What you will do -> Go through the data and copy each line where the string "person" appears.

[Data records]
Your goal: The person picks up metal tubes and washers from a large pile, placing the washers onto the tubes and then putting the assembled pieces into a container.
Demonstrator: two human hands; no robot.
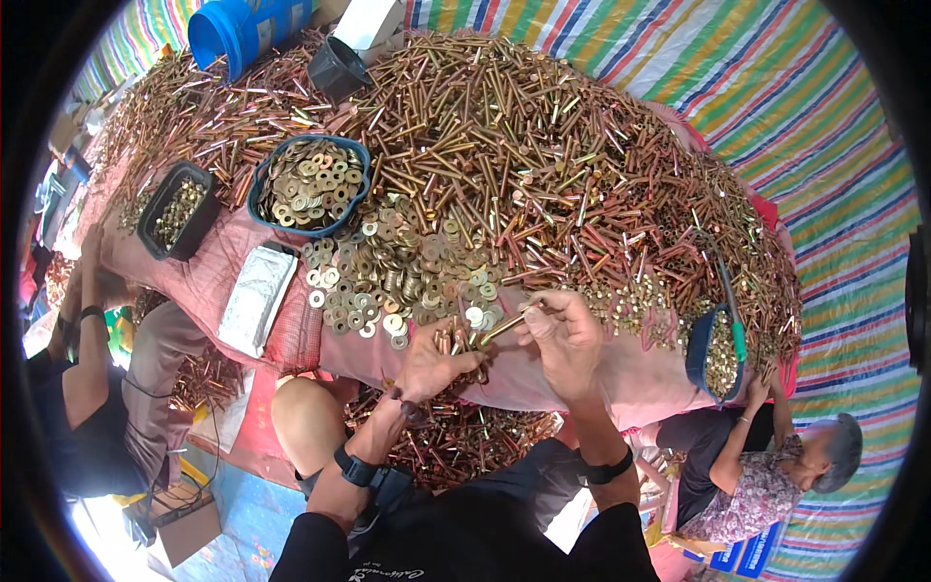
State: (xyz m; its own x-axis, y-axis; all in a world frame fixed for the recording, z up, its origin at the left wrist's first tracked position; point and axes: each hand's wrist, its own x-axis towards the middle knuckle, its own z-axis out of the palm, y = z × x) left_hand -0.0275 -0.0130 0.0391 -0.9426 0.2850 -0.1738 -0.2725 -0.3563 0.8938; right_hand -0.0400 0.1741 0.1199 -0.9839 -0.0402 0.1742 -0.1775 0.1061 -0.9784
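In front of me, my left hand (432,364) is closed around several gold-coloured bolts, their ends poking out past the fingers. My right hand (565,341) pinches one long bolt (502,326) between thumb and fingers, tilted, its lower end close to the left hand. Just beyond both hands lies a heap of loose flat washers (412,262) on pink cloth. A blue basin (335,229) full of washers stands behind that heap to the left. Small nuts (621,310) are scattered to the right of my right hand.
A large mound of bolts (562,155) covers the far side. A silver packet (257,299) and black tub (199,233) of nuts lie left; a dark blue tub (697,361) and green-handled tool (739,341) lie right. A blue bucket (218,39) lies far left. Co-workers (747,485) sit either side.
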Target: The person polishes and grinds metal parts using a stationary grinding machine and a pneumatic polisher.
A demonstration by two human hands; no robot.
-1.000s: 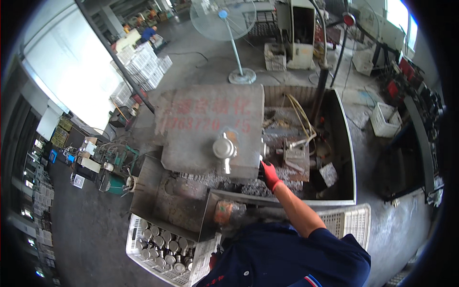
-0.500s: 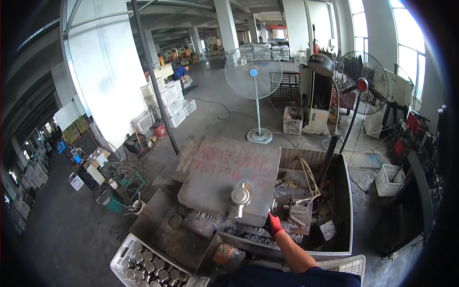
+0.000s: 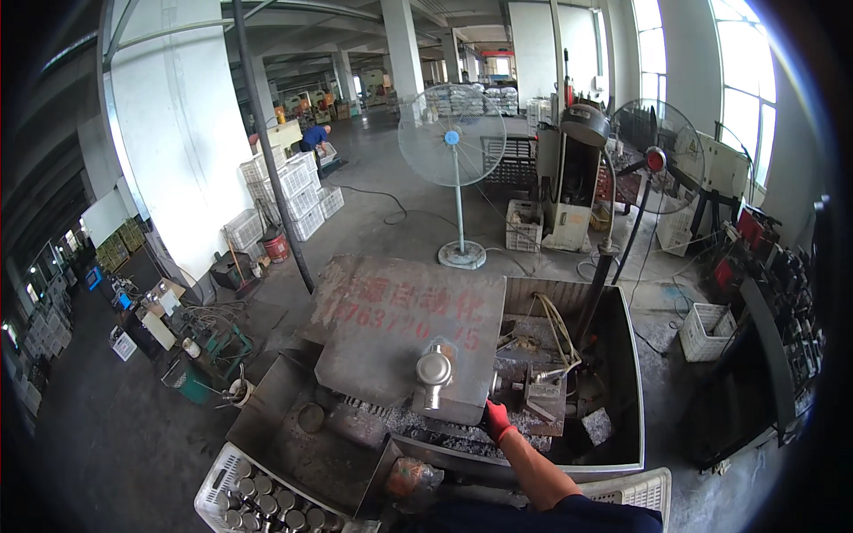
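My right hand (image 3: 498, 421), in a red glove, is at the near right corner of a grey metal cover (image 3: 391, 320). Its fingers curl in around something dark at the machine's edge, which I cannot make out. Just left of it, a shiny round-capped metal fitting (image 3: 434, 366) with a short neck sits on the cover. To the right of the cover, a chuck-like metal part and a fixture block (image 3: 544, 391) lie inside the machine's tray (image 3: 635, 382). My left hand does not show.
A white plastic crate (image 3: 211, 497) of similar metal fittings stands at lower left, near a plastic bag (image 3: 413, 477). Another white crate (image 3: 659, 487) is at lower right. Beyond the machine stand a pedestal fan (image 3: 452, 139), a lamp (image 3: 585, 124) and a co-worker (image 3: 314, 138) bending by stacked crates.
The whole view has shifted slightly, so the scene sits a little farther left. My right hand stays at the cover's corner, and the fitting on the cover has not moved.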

Written response ->
Your goal: The person picks up metal tubes and washers from a large pile, placing the washers onto the tubes and then putting the assembled pieces into a container.
Target: The person polishes and grinds metal parts using a stationary grinding machine and a pneumatic polisher.

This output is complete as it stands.